The long-term preservation of free and good societies against such people, Novak insisted, required three things. The first was acceptance that there is truth—including universal moral truths—and we can know it. Not everything is in flux.

The second was recognition that freedom can’t be reduced to negative liberty. Here Novak cited Lord Acton’s axiom that liberty is not ultimately the freedom to do whatever you wish but rather the freedom to choose what you ought. “Ought” here implies the classic Jewish, Christian, and natural law insight that man alone can know and freely choose the good—and that the content of the good does not change.

Third, Novak insisted that market economies required something we all find demanding: the pursuit of virtue—Jewish, Christian, classical, and commercial virtues—as people sought to embrace “self-government, self-command, self-control.” One aspect of the free economy that inspired and worried Novak was that it “demands more virtues than socialist or traditional economies.”

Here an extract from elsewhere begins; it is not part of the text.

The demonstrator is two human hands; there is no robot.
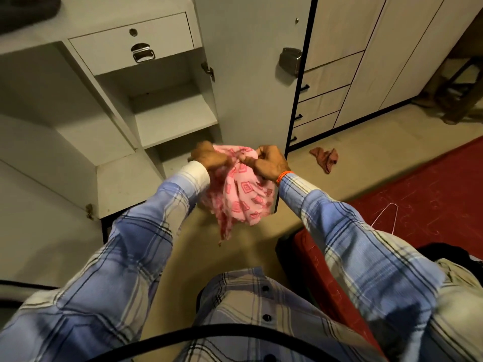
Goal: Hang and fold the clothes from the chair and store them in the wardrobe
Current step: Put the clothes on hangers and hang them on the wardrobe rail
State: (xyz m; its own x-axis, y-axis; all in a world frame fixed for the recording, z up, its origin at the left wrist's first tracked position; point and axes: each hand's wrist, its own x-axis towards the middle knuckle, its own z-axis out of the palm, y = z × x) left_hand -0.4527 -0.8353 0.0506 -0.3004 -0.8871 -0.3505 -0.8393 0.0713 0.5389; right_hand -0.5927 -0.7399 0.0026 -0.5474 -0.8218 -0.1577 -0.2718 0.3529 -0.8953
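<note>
At chest height in front of the person, a pink patterned cloth [241,194] hangs bunched, its top gathered between both fists. The left hand [209,156] at ten o'clock of the bundle and the right hand [269,162] at two o'clock each clench its upper edge. It looks light, limp and easy to crumple; corners or a hem seem the best holds. Beyond, at twelve o'clock, the open wardrobe's shelves [175,118] wait; a wire hanger [386,214] lies on the red mat [431,184] at three.
</note>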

For these reasons, it’s inaccurate to suggest that Novak held, to cite Reno, that “the free market gives us a glimpse of the ideal society, one that features order without authority and purposeful freedom without the need for agreement about the common good beyond a procedural rule of law.” Novak’s writings are full of reflections about the importance of authority, the common good’s non-procedural demands, and the necessity of living virtuously. This wasn’t only because Novak believed that free markets’ sustainability needed such things. He knew that such principles and habits bring us closer to what humans are meant to become.

Another Agenda

None of this implies that the place of free markets in Western societies is somehow off-limits for debate by religious conservatives. Most economic questions are, after all, prudential. And group-think in the realm of political economy is as sterile as group-think in any other field.

That said, the priority for religious conservatives in this area shouldn’t be to downgrade the market economy’s importance for societies aspiring to be free. Rather, it should involve deepening reflection on life’s economic dimension in order to provide philosophical and theological guidance about how to ground free economies—and liberal institutions more generally—upon more solid foundations than the peculiar mixes of utilitarianism, autonomy-for-autonomy’s sake, and pseudo-evolutionary theory advocated by some liberal thinkers.

This is the type of intellectual economic agenda that a journal with as distinguished a pedigree and as committed to ordered liberty as First Things was made to pursue. Despite their recent shifts, I hope that, someday, they’ll consider doing so.